The expected output is exactly the lines below, starting at the line with "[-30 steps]" and ending at the line with "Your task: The", both included; no other line belongs in it.

+++ Data block +++

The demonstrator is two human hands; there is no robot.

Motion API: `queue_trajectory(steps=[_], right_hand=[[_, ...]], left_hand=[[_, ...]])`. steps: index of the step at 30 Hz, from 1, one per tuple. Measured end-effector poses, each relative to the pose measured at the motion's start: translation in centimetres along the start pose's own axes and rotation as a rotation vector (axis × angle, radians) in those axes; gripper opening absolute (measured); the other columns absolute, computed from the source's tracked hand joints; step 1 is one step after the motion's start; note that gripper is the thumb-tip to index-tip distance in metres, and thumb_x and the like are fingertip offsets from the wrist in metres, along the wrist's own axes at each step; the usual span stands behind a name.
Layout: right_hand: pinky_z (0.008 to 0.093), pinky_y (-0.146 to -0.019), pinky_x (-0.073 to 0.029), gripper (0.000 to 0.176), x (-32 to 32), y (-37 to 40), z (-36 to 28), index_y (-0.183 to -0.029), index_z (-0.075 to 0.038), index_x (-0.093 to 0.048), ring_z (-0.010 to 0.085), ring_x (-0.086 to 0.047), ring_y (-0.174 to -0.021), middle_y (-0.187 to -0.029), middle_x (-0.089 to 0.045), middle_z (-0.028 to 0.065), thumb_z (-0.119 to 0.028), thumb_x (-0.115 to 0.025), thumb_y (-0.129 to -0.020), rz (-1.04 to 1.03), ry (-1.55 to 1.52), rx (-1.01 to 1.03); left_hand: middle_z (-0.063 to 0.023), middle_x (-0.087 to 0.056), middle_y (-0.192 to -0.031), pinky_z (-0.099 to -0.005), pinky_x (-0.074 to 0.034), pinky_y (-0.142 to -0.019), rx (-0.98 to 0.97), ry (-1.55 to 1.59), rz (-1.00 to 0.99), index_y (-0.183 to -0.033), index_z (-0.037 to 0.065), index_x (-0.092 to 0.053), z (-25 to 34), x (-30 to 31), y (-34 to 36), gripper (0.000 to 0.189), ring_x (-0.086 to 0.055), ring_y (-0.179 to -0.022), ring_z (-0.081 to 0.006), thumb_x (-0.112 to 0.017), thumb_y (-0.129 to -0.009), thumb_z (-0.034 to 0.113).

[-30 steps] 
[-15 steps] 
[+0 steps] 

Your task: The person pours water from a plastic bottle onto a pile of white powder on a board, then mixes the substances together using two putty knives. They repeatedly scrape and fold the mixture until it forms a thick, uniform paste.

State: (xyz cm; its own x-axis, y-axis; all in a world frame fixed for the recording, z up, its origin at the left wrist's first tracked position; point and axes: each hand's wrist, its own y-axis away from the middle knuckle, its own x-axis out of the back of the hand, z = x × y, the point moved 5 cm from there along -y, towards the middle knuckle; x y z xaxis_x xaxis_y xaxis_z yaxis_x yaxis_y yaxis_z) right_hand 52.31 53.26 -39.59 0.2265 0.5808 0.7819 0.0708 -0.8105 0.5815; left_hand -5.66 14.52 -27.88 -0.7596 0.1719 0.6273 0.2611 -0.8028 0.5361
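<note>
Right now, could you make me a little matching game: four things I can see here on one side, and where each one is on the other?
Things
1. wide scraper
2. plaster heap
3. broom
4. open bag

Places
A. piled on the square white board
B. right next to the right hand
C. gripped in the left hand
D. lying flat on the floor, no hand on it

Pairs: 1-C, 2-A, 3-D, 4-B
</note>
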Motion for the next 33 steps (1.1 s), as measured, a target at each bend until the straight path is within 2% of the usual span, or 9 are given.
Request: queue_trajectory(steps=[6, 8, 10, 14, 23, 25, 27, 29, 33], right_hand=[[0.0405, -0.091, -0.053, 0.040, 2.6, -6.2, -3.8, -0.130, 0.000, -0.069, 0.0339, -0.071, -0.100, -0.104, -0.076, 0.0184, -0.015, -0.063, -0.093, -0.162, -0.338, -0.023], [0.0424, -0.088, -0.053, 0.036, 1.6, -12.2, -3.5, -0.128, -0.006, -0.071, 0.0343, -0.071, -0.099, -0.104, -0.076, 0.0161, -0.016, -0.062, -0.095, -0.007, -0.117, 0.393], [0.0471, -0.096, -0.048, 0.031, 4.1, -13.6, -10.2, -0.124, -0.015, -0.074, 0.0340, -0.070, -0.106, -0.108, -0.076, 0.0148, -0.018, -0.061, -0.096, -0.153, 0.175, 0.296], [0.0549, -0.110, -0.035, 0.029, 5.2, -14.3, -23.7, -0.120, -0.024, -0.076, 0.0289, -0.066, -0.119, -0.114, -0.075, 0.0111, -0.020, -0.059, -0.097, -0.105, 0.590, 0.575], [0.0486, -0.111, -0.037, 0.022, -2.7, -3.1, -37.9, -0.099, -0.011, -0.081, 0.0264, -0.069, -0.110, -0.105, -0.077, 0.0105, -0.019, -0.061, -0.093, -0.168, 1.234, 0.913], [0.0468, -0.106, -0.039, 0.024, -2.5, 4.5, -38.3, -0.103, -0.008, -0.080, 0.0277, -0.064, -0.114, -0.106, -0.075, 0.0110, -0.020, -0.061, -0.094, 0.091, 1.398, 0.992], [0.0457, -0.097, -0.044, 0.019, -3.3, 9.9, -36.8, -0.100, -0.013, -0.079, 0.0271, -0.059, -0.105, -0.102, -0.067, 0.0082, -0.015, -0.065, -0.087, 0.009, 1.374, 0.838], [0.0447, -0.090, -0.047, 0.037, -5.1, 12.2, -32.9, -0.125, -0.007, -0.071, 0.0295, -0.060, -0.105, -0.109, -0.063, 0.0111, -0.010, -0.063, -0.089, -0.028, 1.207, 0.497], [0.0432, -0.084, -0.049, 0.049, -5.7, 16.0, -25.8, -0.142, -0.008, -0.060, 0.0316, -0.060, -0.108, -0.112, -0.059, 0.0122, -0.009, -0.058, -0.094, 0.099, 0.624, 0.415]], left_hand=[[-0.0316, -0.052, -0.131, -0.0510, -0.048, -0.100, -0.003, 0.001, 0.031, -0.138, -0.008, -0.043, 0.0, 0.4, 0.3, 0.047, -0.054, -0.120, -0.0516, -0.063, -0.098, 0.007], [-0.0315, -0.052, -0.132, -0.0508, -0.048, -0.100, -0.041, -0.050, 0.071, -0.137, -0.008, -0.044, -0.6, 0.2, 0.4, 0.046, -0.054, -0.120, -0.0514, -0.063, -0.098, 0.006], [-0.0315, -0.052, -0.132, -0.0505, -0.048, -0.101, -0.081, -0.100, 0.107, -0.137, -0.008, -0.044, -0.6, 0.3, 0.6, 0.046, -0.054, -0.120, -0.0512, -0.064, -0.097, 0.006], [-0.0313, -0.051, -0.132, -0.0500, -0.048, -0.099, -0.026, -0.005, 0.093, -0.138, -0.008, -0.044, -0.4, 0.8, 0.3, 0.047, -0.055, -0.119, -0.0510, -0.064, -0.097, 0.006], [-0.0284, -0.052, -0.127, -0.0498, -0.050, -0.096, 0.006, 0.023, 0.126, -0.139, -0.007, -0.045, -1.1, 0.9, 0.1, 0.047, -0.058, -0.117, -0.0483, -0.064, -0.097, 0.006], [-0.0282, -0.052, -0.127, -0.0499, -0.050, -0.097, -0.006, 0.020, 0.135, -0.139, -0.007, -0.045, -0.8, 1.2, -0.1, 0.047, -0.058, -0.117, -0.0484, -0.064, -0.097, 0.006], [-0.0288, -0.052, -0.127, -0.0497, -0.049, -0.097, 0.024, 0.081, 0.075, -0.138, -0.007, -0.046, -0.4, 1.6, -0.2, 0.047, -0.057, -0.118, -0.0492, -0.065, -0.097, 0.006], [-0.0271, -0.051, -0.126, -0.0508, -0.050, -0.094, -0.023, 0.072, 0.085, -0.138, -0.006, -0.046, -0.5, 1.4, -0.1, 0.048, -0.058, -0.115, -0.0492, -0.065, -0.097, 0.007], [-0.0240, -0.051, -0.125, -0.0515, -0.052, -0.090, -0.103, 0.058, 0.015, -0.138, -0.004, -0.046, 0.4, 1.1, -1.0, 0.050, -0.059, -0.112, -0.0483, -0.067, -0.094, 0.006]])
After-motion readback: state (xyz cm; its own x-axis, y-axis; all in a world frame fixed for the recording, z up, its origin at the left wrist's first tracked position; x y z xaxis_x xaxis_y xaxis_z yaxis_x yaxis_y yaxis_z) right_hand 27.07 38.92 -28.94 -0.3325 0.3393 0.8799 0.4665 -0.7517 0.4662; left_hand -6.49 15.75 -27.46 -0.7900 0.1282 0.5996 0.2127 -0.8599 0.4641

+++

== Response below ==
[-30 steps] 
[-15 steps] 
[+0 steps] 

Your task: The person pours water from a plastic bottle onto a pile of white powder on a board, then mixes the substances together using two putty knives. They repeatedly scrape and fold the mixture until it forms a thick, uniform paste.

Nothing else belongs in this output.